The opinion of the court was delivered by: MUNSON
Memorandum-Decision and Order
The Securities and Exchange Commission has commenced this action pursuant to Section 20(b) of the Securities Act of 1933, 15 U.S.C. § 77t(b), and Section 21(d) of the Securities Exchange Act of 1934, 15 U.S.C. § 78u(d). The complaint alleges that the defendants have violated the registration and antifraud provisions of both Acts, as well as Rule 10b-5. 15 U.S.C. §§ 77e(a), 77e(c), 77q(a), 78j(b), 17 C.F.R. § 240.20b-5. To remedy these violations the Commission seeks a permanent injunction barring the defendants from continuing to offer and sell unregistered securities, precluding them from engaging in fraudulent practices in connection therewith, and disgorgement of monies already obtained through such practices. In the interim, the Commission has applied for preliminary injunctive relief pursuant to F.R.Civ.P. 65. Paro and National Mail Order Consultants, Inc. have consented to such an order, and following a one-day hearing conducted to receive evidence in support of the Commission's application for a preliminary injunction, the Court has found that the S.E.C. will probably be successful in ultimately proving that the remaining defendants have violated the registration and antifraud provisions of the Securities Acts. The Court has also found that future violations are likely to recur if preliminary injunctive relief is denied. The defendants Ackerman, Carter and Haberle shall therefore be preliminarily enjoined from further violations of the Securities Acts and from taking any action which would preclude an effective final order of this Court.

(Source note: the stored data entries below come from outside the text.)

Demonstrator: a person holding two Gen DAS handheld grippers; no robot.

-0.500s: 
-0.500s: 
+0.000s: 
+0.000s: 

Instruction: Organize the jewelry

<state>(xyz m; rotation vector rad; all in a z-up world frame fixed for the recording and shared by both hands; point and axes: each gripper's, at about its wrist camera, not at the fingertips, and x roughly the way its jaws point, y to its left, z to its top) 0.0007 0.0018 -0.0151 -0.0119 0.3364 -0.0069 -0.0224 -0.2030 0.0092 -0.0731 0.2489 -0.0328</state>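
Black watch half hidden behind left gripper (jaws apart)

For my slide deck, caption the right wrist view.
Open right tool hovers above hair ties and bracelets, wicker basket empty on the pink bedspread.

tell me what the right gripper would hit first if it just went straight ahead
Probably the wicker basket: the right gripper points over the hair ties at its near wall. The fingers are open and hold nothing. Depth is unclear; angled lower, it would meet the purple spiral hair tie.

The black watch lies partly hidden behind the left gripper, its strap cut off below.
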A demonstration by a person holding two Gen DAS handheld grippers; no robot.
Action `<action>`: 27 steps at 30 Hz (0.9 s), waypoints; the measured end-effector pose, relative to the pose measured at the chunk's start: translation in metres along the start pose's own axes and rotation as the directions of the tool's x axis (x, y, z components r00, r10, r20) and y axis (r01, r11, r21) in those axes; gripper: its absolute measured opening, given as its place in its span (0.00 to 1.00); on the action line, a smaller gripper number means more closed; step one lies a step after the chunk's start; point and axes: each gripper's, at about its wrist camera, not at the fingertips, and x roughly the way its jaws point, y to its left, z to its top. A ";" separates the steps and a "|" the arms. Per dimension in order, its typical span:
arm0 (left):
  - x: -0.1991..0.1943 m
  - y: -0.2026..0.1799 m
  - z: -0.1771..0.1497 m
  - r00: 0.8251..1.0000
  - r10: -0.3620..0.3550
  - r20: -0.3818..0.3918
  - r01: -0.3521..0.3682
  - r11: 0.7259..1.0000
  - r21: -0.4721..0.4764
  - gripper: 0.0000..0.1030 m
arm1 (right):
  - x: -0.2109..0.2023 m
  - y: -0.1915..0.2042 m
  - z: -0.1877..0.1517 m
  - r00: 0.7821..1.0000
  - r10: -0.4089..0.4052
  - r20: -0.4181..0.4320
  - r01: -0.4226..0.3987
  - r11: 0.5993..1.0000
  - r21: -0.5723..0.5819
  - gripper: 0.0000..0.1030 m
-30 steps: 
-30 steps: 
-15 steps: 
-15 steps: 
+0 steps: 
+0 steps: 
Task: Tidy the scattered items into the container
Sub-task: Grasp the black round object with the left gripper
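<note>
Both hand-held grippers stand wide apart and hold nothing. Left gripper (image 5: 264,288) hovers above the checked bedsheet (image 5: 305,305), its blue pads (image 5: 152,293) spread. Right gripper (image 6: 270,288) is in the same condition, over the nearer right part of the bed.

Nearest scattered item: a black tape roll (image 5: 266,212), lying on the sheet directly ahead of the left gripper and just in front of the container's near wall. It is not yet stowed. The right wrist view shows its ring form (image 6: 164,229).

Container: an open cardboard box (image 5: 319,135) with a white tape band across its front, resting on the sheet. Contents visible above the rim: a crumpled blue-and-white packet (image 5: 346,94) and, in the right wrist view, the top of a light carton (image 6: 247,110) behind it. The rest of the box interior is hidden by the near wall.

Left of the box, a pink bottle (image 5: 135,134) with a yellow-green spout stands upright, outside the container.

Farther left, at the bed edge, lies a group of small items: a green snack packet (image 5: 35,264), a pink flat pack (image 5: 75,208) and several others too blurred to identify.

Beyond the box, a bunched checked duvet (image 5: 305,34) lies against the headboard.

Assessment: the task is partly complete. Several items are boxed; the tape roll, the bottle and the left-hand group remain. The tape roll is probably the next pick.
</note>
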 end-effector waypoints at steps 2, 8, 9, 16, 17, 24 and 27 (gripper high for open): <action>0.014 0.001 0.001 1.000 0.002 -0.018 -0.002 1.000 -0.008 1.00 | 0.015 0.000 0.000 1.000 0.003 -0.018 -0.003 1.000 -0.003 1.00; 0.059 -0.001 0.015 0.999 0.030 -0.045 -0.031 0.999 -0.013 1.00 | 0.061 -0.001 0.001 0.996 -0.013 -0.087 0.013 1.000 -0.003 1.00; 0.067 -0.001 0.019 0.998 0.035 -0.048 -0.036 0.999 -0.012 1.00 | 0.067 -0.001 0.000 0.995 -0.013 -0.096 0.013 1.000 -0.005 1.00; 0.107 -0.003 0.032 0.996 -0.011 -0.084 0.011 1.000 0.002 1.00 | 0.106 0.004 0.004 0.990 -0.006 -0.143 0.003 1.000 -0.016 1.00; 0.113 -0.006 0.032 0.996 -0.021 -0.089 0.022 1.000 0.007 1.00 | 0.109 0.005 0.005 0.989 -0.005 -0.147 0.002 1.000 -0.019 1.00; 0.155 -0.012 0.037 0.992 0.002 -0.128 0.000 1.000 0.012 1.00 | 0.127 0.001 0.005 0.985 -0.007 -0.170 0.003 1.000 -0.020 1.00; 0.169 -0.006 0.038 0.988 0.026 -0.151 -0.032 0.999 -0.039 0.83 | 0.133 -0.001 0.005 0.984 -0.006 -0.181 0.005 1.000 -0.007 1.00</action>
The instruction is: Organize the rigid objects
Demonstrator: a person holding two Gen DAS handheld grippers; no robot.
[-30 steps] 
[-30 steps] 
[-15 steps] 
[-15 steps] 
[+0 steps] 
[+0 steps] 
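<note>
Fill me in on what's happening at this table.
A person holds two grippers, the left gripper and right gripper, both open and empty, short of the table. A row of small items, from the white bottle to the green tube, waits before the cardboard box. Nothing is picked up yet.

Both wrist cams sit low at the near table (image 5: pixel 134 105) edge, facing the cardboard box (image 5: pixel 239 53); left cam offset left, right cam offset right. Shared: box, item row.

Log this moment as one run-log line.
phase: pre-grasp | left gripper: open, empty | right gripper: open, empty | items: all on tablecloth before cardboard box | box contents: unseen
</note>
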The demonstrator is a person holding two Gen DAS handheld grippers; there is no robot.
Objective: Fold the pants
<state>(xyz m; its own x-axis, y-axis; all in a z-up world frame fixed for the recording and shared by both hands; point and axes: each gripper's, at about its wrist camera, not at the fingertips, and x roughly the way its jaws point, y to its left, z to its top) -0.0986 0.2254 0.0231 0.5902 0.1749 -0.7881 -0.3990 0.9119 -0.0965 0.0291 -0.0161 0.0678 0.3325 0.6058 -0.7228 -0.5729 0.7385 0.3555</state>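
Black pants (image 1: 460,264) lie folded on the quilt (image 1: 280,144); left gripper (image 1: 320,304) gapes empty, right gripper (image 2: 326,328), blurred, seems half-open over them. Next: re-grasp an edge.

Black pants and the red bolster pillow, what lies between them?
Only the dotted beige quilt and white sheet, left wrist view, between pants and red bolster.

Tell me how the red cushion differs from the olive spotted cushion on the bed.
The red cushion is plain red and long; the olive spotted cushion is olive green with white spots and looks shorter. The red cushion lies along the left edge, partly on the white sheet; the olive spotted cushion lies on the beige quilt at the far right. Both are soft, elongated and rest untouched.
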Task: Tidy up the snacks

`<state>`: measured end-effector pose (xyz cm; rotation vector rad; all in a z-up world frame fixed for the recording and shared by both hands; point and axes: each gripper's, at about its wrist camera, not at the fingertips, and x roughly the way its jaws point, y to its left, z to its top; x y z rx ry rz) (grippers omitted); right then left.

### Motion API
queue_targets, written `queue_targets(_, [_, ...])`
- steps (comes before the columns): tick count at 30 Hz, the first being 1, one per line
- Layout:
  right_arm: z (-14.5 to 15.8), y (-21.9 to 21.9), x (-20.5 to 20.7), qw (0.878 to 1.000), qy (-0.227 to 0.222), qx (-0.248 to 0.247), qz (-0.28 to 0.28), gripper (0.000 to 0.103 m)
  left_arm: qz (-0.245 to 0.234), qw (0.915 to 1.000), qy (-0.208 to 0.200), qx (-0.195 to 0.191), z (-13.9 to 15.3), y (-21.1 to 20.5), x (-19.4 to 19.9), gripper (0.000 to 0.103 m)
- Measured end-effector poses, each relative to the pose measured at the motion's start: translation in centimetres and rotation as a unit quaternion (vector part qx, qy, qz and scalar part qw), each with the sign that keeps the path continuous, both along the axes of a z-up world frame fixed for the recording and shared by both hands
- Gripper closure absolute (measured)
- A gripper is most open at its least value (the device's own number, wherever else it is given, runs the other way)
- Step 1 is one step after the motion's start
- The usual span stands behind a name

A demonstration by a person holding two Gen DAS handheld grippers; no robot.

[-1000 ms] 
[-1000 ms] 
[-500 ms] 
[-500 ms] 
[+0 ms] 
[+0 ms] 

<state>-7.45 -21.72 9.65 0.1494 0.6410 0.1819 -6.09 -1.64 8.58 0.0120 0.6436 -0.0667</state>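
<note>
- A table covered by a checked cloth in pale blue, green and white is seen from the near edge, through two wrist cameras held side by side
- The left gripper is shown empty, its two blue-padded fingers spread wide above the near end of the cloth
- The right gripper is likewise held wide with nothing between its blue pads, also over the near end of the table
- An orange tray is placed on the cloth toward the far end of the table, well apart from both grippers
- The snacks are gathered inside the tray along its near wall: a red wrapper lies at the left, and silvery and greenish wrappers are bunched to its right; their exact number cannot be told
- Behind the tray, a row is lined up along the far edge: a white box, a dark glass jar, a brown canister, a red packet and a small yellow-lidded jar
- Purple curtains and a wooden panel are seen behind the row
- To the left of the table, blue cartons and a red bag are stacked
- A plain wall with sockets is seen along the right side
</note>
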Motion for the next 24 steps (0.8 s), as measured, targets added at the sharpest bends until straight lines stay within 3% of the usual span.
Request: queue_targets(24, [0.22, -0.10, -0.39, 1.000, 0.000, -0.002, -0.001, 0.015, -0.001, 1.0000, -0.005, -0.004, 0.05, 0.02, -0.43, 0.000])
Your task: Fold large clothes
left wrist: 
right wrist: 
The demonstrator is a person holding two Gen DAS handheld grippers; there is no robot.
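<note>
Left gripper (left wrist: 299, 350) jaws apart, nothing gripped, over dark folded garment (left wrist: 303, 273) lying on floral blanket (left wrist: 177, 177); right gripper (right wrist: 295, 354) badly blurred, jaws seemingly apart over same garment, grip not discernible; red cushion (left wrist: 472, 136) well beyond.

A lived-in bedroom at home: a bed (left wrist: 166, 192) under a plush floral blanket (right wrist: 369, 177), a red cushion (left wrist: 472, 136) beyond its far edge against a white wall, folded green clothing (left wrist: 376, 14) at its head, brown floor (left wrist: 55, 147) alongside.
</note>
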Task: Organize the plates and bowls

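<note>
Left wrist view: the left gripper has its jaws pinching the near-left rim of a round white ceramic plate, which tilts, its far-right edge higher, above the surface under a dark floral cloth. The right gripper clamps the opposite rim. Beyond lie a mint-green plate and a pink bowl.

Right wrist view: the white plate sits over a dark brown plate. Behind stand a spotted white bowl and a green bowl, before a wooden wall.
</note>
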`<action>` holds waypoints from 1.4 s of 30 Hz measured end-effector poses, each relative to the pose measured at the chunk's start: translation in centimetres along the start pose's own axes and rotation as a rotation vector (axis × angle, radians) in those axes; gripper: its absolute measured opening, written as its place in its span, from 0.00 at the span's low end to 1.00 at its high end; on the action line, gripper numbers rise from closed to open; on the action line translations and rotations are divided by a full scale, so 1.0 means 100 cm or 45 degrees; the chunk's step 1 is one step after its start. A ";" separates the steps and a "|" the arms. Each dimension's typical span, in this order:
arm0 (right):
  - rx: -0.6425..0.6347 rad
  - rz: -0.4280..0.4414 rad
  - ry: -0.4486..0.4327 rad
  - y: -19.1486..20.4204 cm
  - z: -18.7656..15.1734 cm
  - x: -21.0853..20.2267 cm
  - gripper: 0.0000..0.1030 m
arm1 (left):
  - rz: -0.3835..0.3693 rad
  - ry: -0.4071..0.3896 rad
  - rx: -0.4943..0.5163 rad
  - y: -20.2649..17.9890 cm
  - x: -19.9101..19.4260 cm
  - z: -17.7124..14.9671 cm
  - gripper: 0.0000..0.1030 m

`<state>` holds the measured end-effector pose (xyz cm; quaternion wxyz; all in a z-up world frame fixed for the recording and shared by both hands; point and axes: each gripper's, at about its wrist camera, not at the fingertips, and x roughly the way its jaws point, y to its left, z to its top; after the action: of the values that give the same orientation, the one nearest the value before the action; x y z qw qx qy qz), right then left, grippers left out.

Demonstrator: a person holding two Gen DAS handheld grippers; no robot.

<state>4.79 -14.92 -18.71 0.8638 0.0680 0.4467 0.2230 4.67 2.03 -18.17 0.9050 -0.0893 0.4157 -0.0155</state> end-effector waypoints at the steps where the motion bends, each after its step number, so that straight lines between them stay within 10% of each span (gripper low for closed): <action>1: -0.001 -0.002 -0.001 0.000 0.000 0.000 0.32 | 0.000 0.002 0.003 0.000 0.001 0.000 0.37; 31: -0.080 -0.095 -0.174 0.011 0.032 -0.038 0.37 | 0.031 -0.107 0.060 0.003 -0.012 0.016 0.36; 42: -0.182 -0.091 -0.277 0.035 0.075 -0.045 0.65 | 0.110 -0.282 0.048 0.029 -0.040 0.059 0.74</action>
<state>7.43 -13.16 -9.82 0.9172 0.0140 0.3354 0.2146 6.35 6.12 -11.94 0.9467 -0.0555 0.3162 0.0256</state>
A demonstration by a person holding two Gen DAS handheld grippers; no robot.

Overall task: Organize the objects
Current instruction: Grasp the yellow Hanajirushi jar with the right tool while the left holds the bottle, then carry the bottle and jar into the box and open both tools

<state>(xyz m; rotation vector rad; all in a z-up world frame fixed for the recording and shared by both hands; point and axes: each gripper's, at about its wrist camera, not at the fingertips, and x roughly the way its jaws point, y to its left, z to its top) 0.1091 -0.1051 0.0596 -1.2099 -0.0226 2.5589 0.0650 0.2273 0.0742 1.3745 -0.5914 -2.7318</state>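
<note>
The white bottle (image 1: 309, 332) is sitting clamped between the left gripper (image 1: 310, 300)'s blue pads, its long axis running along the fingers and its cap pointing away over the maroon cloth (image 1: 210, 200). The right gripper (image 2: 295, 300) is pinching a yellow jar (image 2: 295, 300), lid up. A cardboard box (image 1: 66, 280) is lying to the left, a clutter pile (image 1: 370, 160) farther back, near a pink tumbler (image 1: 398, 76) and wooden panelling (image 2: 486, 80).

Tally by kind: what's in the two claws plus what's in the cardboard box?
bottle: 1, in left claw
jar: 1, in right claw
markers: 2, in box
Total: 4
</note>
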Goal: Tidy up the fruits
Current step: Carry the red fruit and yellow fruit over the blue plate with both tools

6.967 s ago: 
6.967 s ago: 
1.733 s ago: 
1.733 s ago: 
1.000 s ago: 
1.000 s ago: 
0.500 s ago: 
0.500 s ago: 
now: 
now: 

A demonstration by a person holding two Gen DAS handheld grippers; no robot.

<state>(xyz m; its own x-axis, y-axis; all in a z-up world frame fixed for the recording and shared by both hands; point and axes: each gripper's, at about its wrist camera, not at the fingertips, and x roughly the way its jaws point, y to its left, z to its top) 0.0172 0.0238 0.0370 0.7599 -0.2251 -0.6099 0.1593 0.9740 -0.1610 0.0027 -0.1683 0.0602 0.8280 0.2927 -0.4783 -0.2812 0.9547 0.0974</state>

As in most securities actions, a clear understanding of the underlying scheme is necessary for effective resolution of the legal issues presented. This degree of clarity is particularly important where, as here, the Court is called upon to consider the totality of the circumstances in determining whether the defendants' offering constitutes an "investment contract" within the meaning of the Securities Acts. For this reason, I have summarized my findings of fact in the following narrative which will hopefully dispel some of the confusion surrounding the legal issues in this case.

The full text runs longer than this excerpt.